In treatment ADR with direct root contact, the RD-N/root-N and RD-C/root-C ratios were 18 and 12, respectively, averaging the results of both pea varieties. The corresponding ratios were markedly lower, i.e., 4 and 5, respectively, in treatments AD and A. The RD-N/root-N and RD-C/root-C ratios suggest a higher contribution of fine root residues to pea RD in comparison with treatments AD and A. More root residues must be combined with a higher fibre concentration34,35. This would explain why the presence of triticale roots also decreased the incorporation of RD-N and RD-C into the soil microbial biomass, due to increased recalcitrance. This shift in RD composition should be reflected by a higher contribution of root-derived particulate organic matter4 and a higher contribution of saprotrophic fungi, specialized in the breakdown of plant fibres36. Other possibilities are that the uptake of pea RD by triticale roots might reduce the availability to soil microorganisms or that triticale RD might dilute the effects of pea RD. The exact reasons need more specific attention in future studies.

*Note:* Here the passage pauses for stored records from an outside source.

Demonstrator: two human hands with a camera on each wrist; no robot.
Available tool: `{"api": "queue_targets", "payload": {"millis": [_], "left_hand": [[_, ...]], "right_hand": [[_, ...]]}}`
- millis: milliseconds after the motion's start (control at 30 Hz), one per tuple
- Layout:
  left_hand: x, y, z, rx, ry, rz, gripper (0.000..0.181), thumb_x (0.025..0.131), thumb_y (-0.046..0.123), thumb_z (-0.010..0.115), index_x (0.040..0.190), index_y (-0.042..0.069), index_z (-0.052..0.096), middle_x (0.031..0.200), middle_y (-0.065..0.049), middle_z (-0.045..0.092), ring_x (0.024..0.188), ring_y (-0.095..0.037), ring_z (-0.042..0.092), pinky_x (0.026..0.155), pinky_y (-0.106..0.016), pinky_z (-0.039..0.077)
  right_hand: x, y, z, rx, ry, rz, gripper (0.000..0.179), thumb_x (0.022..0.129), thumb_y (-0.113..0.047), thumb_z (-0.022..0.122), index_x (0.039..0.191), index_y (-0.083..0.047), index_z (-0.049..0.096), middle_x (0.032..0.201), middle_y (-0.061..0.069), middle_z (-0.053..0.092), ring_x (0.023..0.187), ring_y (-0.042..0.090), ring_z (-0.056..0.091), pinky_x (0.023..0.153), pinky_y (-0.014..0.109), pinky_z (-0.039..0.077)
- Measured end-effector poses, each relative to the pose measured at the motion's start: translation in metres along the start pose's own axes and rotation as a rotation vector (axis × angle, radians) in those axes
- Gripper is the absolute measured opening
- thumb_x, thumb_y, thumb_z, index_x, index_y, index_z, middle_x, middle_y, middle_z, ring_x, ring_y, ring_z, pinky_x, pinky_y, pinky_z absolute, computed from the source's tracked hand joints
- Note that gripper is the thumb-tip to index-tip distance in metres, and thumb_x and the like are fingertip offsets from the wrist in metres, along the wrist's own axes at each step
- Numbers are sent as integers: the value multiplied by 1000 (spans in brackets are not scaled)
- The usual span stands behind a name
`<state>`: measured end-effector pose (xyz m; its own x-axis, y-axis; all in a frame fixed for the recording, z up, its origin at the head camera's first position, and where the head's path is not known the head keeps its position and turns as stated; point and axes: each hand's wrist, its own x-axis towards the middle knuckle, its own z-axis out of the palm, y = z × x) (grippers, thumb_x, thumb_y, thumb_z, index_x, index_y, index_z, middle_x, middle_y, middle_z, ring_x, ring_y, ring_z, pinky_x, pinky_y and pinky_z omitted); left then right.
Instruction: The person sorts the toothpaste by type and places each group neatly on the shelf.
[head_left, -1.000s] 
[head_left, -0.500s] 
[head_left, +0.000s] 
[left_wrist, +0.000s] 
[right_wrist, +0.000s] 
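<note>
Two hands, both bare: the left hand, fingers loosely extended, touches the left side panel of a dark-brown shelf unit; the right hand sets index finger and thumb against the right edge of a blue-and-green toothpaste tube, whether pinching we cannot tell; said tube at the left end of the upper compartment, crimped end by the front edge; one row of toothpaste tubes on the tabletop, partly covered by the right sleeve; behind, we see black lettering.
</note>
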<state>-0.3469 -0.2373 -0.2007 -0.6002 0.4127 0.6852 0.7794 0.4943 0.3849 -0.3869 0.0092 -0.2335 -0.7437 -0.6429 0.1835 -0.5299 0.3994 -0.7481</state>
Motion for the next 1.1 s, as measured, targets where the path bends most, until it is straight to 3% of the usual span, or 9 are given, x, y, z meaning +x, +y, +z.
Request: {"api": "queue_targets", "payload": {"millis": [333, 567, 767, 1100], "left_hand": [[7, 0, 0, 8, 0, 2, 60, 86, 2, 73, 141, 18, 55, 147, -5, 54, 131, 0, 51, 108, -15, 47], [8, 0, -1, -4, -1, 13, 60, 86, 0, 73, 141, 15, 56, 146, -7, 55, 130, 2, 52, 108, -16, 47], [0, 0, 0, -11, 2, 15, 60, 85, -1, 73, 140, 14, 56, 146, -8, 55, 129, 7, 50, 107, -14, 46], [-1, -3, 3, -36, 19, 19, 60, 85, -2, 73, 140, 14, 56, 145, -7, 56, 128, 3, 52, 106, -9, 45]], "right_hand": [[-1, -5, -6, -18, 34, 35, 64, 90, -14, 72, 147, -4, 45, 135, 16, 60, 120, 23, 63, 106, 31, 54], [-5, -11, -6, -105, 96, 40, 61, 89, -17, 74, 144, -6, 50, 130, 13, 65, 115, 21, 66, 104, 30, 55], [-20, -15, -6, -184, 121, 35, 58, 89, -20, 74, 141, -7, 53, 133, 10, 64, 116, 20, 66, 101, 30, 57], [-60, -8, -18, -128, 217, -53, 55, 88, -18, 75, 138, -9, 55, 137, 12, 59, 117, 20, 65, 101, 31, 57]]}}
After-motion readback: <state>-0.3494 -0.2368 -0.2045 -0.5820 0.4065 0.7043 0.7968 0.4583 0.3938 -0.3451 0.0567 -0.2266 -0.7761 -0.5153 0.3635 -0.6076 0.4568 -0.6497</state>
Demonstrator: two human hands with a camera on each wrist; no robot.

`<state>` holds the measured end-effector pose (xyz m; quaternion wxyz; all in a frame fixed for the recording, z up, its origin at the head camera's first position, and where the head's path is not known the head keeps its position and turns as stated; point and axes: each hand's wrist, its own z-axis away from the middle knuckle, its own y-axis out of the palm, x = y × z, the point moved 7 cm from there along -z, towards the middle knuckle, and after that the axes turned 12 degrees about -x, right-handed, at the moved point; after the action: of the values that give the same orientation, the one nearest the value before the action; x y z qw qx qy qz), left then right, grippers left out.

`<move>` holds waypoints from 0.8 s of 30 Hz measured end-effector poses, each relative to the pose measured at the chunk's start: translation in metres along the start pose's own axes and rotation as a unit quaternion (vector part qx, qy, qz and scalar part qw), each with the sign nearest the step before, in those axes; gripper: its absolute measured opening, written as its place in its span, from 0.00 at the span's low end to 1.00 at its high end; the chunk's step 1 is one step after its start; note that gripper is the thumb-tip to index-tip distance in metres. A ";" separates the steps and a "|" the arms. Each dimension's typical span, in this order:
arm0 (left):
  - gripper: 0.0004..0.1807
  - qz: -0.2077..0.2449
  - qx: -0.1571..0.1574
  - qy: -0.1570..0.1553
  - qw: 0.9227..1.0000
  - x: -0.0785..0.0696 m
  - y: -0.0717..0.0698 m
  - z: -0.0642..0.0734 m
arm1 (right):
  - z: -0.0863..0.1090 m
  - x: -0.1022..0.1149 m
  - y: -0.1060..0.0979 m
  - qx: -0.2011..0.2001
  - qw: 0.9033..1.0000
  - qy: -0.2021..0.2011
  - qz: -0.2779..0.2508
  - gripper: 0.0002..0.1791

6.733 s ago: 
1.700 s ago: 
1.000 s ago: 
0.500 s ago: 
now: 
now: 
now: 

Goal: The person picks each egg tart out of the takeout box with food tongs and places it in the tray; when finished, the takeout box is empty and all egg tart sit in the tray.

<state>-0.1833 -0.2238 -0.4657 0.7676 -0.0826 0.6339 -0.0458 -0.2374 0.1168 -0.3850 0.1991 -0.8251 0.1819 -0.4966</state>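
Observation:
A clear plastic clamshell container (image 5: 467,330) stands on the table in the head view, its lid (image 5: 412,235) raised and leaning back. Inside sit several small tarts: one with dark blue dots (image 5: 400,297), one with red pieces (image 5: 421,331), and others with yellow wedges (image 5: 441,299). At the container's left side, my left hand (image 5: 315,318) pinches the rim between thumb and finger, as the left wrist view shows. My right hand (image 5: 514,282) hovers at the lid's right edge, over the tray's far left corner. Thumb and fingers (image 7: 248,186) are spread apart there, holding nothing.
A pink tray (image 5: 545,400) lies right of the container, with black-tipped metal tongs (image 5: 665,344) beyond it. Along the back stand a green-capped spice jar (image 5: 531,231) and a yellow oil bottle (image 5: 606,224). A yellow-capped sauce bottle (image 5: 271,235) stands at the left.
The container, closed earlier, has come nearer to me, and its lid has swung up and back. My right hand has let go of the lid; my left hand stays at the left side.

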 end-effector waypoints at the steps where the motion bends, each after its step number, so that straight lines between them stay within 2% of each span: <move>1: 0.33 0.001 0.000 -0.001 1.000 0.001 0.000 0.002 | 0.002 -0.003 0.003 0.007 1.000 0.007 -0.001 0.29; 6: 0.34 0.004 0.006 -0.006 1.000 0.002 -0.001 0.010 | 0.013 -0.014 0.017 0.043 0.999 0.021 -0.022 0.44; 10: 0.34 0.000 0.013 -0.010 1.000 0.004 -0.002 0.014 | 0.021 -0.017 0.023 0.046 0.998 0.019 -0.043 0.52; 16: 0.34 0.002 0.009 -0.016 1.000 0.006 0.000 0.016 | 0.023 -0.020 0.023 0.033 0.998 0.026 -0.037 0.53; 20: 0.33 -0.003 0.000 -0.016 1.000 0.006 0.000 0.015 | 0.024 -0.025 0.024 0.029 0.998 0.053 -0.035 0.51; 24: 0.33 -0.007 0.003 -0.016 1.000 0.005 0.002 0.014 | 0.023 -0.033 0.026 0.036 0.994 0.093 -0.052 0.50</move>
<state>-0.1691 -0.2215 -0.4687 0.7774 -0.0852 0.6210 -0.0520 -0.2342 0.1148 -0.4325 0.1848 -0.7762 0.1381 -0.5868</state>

Remarks on labelling, fertilization, and inoculation
The cotton wick technique allows continuous solution uptake from a vial, delivering the tracer solution continuously to all plant organs, i.e., also to the roots37. The general recovery of 15N and 13C is lower than that of an experiment17, using similar experimental conditions. However, the recovery in soil and roots was roughly the same17, giving confidence that the current RD-N and RD-C data were not affected by any methodological bias. In contrast, the current recovery in plant tissue and in labelling system are both roughly 15% lower. Gaseous losses and sample inhomogeneity might have contributed to the lower recovery rates. A finally 20% higher recovery of 15N in Frisson than in P2 plant material was also previously observed for unknown reasons17.

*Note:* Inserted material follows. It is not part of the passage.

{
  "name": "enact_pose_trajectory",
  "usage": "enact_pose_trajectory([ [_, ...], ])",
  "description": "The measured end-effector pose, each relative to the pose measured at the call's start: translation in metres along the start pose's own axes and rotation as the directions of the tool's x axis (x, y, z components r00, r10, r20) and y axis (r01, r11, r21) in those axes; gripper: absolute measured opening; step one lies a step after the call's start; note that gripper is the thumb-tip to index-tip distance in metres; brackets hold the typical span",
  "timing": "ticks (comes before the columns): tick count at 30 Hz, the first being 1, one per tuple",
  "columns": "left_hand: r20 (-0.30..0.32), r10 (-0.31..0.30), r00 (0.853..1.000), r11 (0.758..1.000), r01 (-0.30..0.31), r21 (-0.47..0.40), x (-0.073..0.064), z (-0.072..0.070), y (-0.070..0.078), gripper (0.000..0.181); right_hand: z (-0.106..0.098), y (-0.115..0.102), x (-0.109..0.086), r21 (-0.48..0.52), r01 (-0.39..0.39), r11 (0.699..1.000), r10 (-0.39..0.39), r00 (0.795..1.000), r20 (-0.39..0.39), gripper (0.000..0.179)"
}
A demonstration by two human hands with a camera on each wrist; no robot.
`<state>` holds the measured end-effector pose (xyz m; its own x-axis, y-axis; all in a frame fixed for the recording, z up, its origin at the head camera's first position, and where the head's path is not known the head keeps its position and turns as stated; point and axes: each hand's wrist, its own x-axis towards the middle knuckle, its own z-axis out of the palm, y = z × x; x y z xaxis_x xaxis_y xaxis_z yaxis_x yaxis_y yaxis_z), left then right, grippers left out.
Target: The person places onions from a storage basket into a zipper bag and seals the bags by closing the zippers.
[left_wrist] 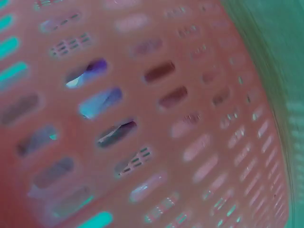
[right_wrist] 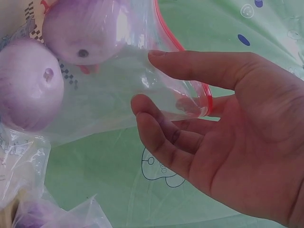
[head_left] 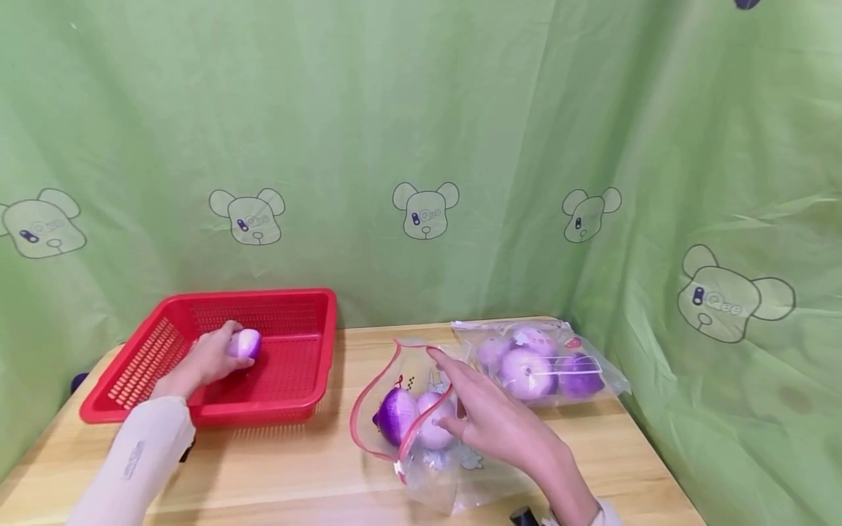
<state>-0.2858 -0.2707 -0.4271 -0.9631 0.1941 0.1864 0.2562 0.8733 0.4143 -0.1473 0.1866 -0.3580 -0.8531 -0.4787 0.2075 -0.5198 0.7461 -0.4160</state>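
In the head view my left hand (head_left: 213, 354) reaches into a red plastic basket (head_left: 325, 343) and grips a purple-and-white onion (head_left: 247, 345). The basket's slotted wall (left_wrist: 142, 104) fills the left wrist view and hides that hand. My right hand (head_left: 496, 420) is at the mouth of a clear zip bag (head_left: 430, 489) with a red-pink rim. In the right wrist view its thumb and fingers stand apart, loosely bent, and some fingers show behind the bag's film. Two onions lie inside this bag, one dark purple (head_left: 397, 416), one paler (head_left: 434, 424).
A second clear bag (head_left: 615, 376) holding several purple onions lies behind and right of the right hand. Everything stands on a wooden table (head_left: 263, 475). Green curtain (head_left: 421, 131) with bear prints hangs close behind and on the right side.
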Motion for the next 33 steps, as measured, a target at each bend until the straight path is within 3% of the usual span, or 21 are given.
enact_pose_trajectory([
  [6,-0.062,0.016,0.998,1.0,-0.016,-0.011,-0.005,-0.001,0.014,0.063,-0.001,0.002,0.001,0.007,-0.003,1.0,0.003,1.0,0.007,0.093],
  [11,-0.169,0.03,0.985,0.997,-0.041,-0.06,-0.015,-0.003,0.04,0.063,-0.001,0.003,0.002,0.01,-0.01,1.0,0.01,1.0,0.014,0.093],
  [18,-0.324,0.056,0.945,0.994,-0.085,-0.075,-0.04,-0.001,0.087,0.069,0.0,0.002,0.004,0.005,-0.01,1.0,0.01,1.0,0.011,0.094],
  [23,-0.413,0.132,0.901,0.983,-0.173,-0.063,-0.053,-0.004,0.127,0.069,0.0,0.002,0.003,-0.004,-0.01,1.0,0.01,1.0,0.007,0.095],
  [27,-0.439,0.2,0.876,0.969,-0.244,-0.045,-0.065,-0.005,0.163,0.068,0.001,0.004,0.001,-0.015,-0.009,1.0,0.009,1.0,0.001,0.094],
  [33,-0.397,0.313,0.863,0.937,-0.35,-0.022,-0.085,0.001,0.209,0.072,0.003,0.005,0.0,-0.014,0.003,1.0,-0.003,1.0,-0.005,0.095],
])
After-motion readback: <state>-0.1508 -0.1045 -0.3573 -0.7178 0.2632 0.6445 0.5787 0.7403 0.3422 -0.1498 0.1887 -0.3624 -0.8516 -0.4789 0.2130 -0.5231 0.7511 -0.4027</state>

Pea variety or transfer path treatments did not affect N-transfer from peas to triticale and also not triticale yield indices. One reason might be the good nutrient supply by the soil. Another reason might be insufficient vernalisation, which kept the triticale plants in the vegetative state. Consequently, the N-transfer from peas to triticale might be underestimated in this pot trial. To ensure similar growth conditions for the non-nodulating and non-mycorrhizal mutant P2, NPK fertilizer was applied at the beginning of the pot experiment. However, these conditions most likely had negative effects on mycorrhizal C and N transfer2,23. Future studies should elucidate nutrient status effects on the transfer of N between legumes and cereals.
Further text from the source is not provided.